▶ [ASSIGNED TASK]:
Show every line in the records below that contains the word "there".

▶ [RAW DATA]:
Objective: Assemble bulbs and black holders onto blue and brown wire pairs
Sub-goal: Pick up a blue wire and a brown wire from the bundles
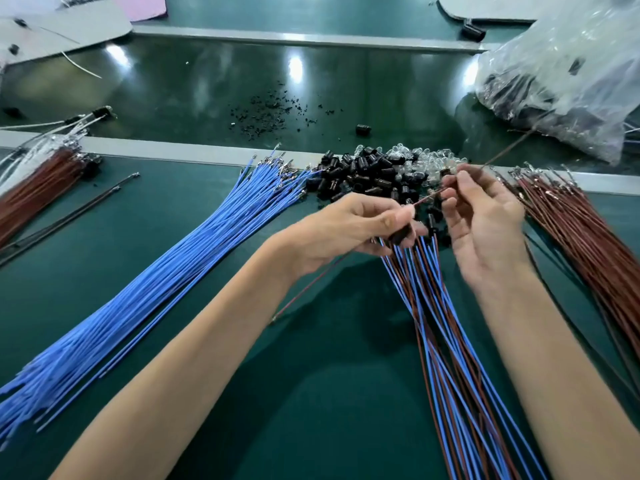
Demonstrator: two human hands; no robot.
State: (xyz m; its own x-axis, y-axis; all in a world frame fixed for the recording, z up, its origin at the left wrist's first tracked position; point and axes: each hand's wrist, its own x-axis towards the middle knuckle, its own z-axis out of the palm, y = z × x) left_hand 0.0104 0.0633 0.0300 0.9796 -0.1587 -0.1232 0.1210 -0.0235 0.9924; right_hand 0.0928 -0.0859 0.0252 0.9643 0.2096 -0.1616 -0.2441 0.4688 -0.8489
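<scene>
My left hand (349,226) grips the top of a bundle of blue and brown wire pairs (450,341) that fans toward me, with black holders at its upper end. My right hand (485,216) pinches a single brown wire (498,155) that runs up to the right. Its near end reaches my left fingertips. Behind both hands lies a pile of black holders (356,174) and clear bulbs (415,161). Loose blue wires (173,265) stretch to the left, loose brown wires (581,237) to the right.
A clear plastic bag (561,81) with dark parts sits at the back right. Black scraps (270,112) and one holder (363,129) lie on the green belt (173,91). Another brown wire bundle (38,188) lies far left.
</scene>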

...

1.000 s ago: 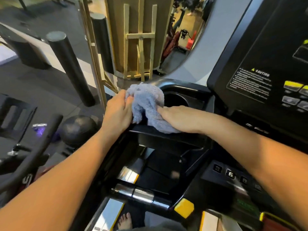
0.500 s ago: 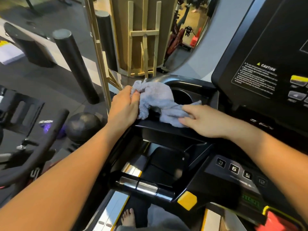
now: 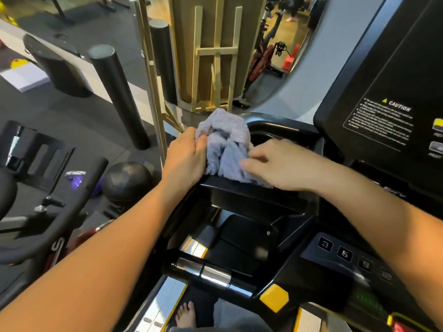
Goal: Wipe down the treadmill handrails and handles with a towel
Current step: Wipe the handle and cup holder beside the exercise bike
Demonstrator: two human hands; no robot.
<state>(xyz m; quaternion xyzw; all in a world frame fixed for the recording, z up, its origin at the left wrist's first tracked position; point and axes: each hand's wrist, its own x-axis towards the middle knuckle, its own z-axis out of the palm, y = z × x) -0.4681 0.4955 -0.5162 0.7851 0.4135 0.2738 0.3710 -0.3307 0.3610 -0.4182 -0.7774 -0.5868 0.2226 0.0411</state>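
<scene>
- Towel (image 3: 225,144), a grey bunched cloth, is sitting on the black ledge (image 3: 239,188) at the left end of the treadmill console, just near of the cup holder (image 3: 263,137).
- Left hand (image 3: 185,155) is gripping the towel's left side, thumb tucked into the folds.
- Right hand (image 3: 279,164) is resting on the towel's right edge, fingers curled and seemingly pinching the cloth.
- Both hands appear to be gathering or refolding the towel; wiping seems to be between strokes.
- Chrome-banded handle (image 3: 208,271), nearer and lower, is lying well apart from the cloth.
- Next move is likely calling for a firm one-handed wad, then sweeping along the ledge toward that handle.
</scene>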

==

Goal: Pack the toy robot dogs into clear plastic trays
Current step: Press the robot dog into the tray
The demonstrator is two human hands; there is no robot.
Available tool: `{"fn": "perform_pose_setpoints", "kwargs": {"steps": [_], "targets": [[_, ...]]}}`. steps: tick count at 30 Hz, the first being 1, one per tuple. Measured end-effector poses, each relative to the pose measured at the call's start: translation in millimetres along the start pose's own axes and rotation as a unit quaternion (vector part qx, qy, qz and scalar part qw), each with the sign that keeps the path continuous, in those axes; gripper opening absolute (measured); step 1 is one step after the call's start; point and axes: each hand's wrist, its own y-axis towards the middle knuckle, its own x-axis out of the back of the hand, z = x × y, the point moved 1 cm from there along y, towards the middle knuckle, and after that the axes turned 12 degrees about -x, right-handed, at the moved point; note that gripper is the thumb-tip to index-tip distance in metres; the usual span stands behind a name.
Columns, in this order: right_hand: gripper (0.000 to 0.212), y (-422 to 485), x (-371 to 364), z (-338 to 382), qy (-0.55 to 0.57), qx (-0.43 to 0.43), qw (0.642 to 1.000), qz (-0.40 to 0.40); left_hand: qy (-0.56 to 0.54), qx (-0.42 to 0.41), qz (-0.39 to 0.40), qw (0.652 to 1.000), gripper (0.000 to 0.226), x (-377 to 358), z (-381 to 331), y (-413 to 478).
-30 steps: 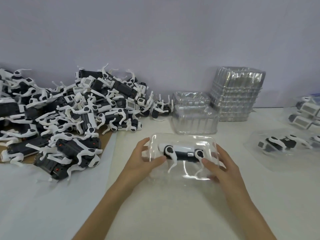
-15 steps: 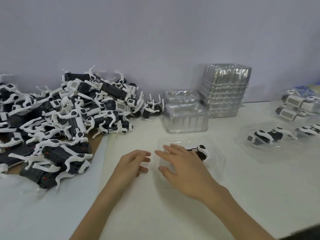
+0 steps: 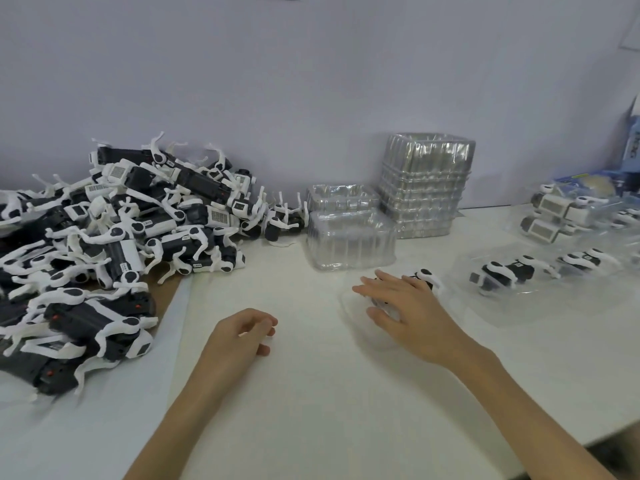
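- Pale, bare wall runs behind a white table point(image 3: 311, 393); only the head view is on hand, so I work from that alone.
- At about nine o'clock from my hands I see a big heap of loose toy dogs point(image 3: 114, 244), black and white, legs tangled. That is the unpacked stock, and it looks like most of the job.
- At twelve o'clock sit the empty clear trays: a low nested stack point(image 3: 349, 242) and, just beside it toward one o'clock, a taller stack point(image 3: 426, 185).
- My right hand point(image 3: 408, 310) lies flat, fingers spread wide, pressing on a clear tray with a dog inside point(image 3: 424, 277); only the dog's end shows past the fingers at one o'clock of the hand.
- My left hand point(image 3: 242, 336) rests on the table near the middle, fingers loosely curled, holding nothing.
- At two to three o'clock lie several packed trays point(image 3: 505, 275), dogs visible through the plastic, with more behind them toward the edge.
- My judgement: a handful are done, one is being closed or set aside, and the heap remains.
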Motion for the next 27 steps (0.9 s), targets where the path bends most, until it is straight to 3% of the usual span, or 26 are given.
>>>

▶ [EXERCISE OUTPUT]:
The demonstrator is two human hands; there is no robot.
Available tool: `{"fn": "perform_pose_setpoints", "kwargs": {"steps": [_], "targets": [[_, ...]]}}`. steps: tick count at 30 Hz, the first being 1, one per tuple. Measured end-effector poses, each relative to the pose measured at the call's start: translation in millimetres along the start pose's own axes and rotation as a unit quaternion (vector part qx, qy, qz and scalar part qw), each with the sign that keeps the path continuous, in those axes; gripper opening absolute (measured); step 1 is one step after the call's start; point and axes: each hand's wrist, its own y-axis towards the middle knuckle, its own x-axis out of the back of the hand, z = x × y, the point moved 1 cm from there along y, towards the middle knuckle, and after that the axes turned 12 degrees about -x, right-handed, at the moved point; note that gripper is the thumb-tip to index-tip distance in metres; the usual span stands behind a name.

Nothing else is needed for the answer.